MOSIX

Last updated
MOSIX
Developer(s) Amnon Barak [1]
Stable release
4.4.4 [2] / 24 October 2017;4 years ago (2017-10-24)
Operating system Linux
Type Cluster software
License own [3]
Website www.mosix.cs.huji.ac.il/index.html

MOSIX is a proprietary distributed operating system. [4] Although early versions were based on older UNIX systems, since 1999 it focuses on Linux clusters and grids. In a MOSIX cluster/grid there is no need to modify or to link applications with any library, to copy files or login to remote nodes, or even to assign processes to different nodes – it is all done automatically, like in an SMP.

Contents

History

MOSIX has been researched and developed since 1977 at The Hebrew University of Jerusalem by the research team of Prof. Amnon Barak. So far, ten major versions have been developed. The first version, called MOS, for Multicomputer OS, (1981–83) was based on Bell Lab's Seventh Edition Unix and ran on a cluster of PDP-11 computers. Later versions were based on Unix System V Release 2 (1987–89) and ran on a cluster of VAX and NS32332-based computers, followed by a BSD/OS-derived version (1991–93) for a cluster of 486/Pentium computers. Since 1999 MOSIX is tuned to Linux for x86 platforms.

MOSIX2

The second version of MOSIX, called MOSIX2, compatible with Linux-2.6 and 3.0 kernels. MOSIX2 is implemented as an OS virtualization layer that provides users and applications with a single system image with the Linux run-time environment. It allows applications to run in remote nodes as if they run locally. Users run their regular (sequential and parallel) applications while MOSIX transparently and automatically seek resources and migrate processes among nodes to improve the overall performance.

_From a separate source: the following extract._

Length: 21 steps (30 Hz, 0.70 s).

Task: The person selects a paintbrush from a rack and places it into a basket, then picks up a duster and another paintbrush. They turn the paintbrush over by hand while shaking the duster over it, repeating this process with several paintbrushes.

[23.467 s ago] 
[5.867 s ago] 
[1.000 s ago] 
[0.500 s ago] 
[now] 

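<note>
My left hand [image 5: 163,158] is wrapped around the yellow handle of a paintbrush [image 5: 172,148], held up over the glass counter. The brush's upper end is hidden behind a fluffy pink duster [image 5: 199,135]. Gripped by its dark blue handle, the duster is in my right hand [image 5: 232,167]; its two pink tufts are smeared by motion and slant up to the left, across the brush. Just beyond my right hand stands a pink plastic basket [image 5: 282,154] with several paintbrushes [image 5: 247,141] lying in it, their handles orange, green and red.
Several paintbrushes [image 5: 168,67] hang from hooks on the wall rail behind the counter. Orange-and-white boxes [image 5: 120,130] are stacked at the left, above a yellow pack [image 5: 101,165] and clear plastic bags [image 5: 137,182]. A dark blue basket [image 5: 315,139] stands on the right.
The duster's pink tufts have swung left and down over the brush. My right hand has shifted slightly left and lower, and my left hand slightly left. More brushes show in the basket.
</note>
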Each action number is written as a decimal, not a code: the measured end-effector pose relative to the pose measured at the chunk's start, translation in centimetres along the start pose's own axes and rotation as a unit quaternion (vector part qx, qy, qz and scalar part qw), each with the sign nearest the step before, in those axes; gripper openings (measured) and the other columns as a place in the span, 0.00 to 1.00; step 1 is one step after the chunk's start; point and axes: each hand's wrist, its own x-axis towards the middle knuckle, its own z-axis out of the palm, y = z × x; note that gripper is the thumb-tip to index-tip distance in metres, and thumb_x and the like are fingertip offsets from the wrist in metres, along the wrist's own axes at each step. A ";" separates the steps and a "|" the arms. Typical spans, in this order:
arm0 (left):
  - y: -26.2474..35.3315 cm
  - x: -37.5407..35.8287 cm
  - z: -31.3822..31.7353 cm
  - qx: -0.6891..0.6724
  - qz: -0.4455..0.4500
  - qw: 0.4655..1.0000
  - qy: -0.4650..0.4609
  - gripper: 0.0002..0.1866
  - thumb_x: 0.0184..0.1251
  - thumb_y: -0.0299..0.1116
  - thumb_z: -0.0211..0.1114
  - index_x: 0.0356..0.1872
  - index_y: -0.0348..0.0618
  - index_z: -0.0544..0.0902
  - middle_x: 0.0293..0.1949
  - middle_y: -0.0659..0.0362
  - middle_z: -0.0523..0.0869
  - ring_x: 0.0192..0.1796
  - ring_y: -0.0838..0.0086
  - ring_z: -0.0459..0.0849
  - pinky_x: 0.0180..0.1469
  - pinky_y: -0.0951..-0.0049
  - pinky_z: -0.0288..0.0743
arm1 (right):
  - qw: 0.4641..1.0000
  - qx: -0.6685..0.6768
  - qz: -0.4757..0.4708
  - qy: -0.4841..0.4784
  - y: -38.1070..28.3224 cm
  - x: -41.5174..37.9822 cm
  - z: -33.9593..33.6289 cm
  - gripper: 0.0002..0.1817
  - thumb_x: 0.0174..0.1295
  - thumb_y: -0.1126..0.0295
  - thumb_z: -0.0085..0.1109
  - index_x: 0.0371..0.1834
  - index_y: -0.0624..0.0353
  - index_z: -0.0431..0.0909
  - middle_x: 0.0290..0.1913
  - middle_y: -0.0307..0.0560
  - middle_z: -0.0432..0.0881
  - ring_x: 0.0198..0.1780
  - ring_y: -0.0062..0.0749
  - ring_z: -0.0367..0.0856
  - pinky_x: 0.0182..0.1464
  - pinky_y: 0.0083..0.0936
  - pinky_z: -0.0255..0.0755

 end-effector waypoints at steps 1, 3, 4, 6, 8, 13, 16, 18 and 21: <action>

MOSIX2 can manage a cluster and a multicluster (grid) as well as workstations and other shared resources. Flexible management of a grid allows owners of clusters to share their computational resources, while still preserving their autonomy over their own clusters and their ability to disconnect their nodes from the grid at any time, without disrupting already running programs.

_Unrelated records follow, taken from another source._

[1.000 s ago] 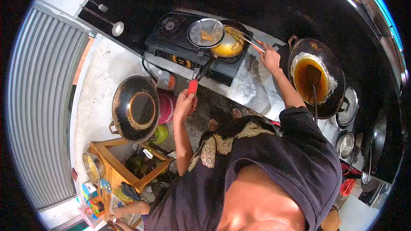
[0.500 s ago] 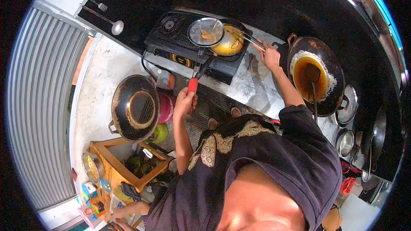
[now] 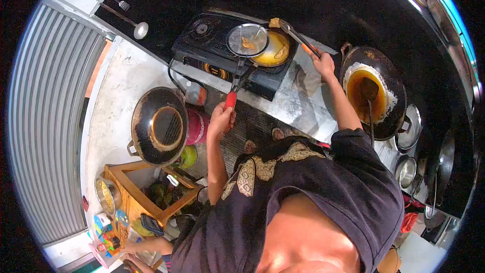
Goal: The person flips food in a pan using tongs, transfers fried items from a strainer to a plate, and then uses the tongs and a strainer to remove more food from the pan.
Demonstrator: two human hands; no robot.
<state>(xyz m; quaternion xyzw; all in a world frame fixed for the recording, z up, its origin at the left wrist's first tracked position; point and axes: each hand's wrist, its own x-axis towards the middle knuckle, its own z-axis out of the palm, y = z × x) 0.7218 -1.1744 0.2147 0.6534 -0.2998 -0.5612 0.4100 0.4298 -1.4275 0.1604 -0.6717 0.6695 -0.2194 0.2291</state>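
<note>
My left hand is closed round the red handle of a mesh strainer. The strainer hangs beside and partly over the frying pan, with a brown fried piece lying in its mesh. My right hand grips metal tongs with an orange grip. Their tips pinch a golden fried piece above the pan's far edge. In the frying pan, yellow oil holds another fried piece at the right side. The pan sits on the right burner of a black gas stove.
Right of the stove is a large wok of brown oil with a spatula in it. Another wok stands to the left. A ladle hangs at upper left. Another person's hands are at the lower left, near a metal bowl.
My right hand has moved up slightly, and the tongs have lifted a fried piece out of the oil. The strainer has shifted a little right and down.
</note>
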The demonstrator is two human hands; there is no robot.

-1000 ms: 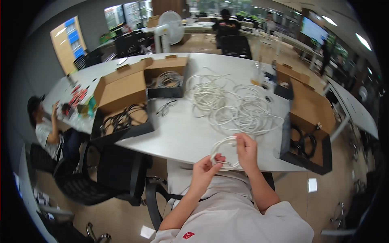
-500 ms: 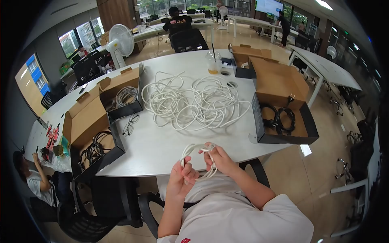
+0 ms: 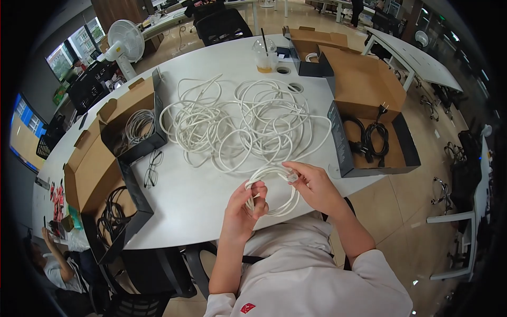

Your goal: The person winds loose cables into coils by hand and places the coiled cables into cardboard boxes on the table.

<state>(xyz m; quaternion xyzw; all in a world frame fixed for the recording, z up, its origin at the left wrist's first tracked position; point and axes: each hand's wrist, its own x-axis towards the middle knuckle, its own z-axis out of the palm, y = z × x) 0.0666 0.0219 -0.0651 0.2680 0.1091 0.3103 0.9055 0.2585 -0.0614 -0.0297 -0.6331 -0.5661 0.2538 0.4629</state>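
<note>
A coiled white network cable point(image 3: 288, 208) is held up in front of my body, above the table's near edge. My left hand point(image 3: 248, 203) wraps its fingers around the left side of the loops. With thumb and fingers pinched, my right hand point(image 3: 311, 182) grips the upper right of the coil, where a clear plug end shows. Just beyond my hands, a big loose tangle of white cable point(image 3: 253, 127) spreads over the white table point(image 3: 185, 211).
At left, open boxes hold black cables point(image 3: 112, 219) and a grey cable coil point(image 3: 140, 126); eyeglasses point(image 3: 152, 169) lie beside them. The right box holds a black power cord point(image 3: 375, 138). A plastic cup point(image 3: 265, 57) stands at the back. Another person point(image 3: 63, 264) sits far left.
My view has tilted down and shifted. My hands have moved a little apart, and the held coil looks wider. My right hand has moved right along with the plug end.
</note>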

A MOSIX grid can extend indefinitely as long as there is trust between its cluster owners. This must include guarantees that guest applications will not be modified while running in remote clusters and that no hostile computers can be connected to the local network. Nowadays these requirements are standard within clusters and organizational grids.

MOSIX2 can run in native mode or in a virtual machine (VM). In native mode, performance is better, but it requires modifications to the base Linux kernel, whereas a VM can run on top of any unmodified operating system that supports virtualization, including Microsoft Windows, Linux and Mac OS X.

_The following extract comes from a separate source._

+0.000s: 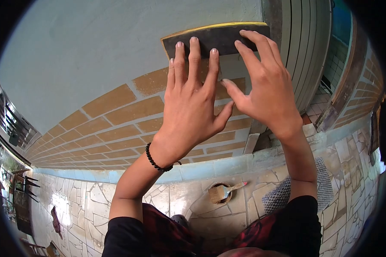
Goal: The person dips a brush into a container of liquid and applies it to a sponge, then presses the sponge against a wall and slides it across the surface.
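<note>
The left hand [188, 105], fingers splayed and grasping nothing, rests fingertips [180, 45] on a dark strip [225, 40] lying against the wall [94, 51], at the brown bricks' [109, 100] upper edge, probably to keep it flat. On the floor [90, 192], a bowl [230, 197] bears a brush [224, 192], handle past the rim; other contents cannot be told. The right hand [268, 96], its grip likewise unclosed, touches the strip, likely steadying it.
</note>
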A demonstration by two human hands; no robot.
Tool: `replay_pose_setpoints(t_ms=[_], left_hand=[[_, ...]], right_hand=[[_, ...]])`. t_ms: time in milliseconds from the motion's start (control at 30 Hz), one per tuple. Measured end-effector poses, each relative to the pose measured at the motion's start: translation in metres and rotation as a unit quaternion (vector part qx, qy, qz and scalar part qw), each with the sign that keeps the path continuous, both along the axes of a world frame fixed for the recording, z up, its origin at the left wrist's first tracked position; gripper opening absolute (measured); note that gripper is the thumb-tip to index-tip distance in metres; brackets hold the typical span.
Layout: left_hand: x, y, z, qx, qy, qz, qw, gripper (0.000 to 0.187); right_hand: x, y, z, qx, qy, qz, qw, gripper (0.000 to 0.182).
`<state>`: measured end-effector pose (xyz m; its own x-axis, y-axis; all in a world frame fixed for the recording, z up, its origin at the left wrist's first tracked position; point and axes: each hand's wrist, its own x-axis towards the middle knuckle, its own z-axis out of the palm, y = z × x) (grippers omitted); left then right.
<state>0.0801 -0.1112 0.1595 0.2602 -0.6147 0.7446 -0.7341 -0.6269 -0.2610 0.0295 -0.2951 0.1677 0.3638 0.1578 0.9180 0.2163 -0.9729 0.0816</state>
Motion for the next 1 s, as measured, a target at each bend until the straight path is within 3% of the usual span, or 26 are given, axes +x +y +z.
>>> replay_pose_setpoints(t_ms=[267, 567, 667, 767, 1000], left_hand=[[0.008, -0.009, 0.0, 0.01, 0.002, 0.025, 1.0, 0.089], [0.011, -0.015, -0.007, 0.01, -0.02, 0.03, 0.999, 0.093], [0.01, -0.008, -0.006, 0.007, -0.016, 0.012, 1.0, 0.094], [0.004, 0.0, 0.0, 0.018, 0.01, 0.021, 1.0, 0.093], [-0.001, 0.002, 0.005, 0.022, 0.011, 0.02, 0.999, 0.092]], right_hand=[[0.032, 0.001, -0.009, 0.006, -0.07, -0.003, 0.998, 0.061], [0.031, -0.003, -0.002, 0.013, -0.08, 0.002, 0.997, 0.049], [0.025, -0.012, 0.0, 0.024, -0.06, 0.037, 0.997, 0.053], [0.017, -0.022, 0.005, -0.021, -0.077, 0.021, 0.997, 0.044], [0.025, -0.04, 0.008, -0.031, -0.145, 0.038, 0.988, 0.046]])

MOSIX2 is most suitable for running compute intensive applications with low to moderate amount of input/output (I/O). Tests of MOSIX2 show that the performance of several such applications over a 1 Gbit/s campus grid is nearly identical to that of a single cluster.[ citation needed ]

Main features

  • Provides aspects of a single-system image:
    • Users can login on any node and do not need to know where their programs run.
    • No need to modify or link applications with special libraries.
    • No need to copy files to remote nodes.
  • Automatic resource discovery and workload distribution by process migration:
    • Load-balancing.
    • Migrating processes from slower to faster nodes and from nodes that run out of free memory.
  • Migratable sockets for direct communication between migrated processes.
  • Secure run time environment (sandbox) for guest processes.
  • Live queuing – queued jobs preserve their full generic Linux environment.
  • Batch jobs.
  • Checkpoint and recovery.
  • Tools: automatic installation and configuration scripts, on-line monitors.

MOSIX for HPC

MOSIX is most suitable for running HPC applications with low to moderate amount of I/O. Tests of MOSIX show that the performance of several such applications over a 1 Gbit/s campus grid is nearly identical to that of a single cluster.[ citation needed ] It is particularly suitable for:

  • Efficient utilization of grid-wide resources, by automatic resource discovery and load-balancing.[ citation needed ]
  • Running applications with unpredictable resource requirements or run times.[ citation needed ]
  • Running long processes, which are automatically sent to grid nodes and are migrated back when these nodes are disconnected from the grid.[ citation needed ]
  • Combining nodes of different speeds, by migrating processes among nodes based on their respective speeds, current load, and available memory.[ citation needed ]

A few examples:

MOSIX4

MOSIX4 was released in July 2014. [2] As of version 4, MOSIX doesn't require kernel patching. [2]

openMosix

After MOSIX became proprietary software in late 2001, Moshe Bar forked the last free version and started the openMosix project on February 10, 2002. [5]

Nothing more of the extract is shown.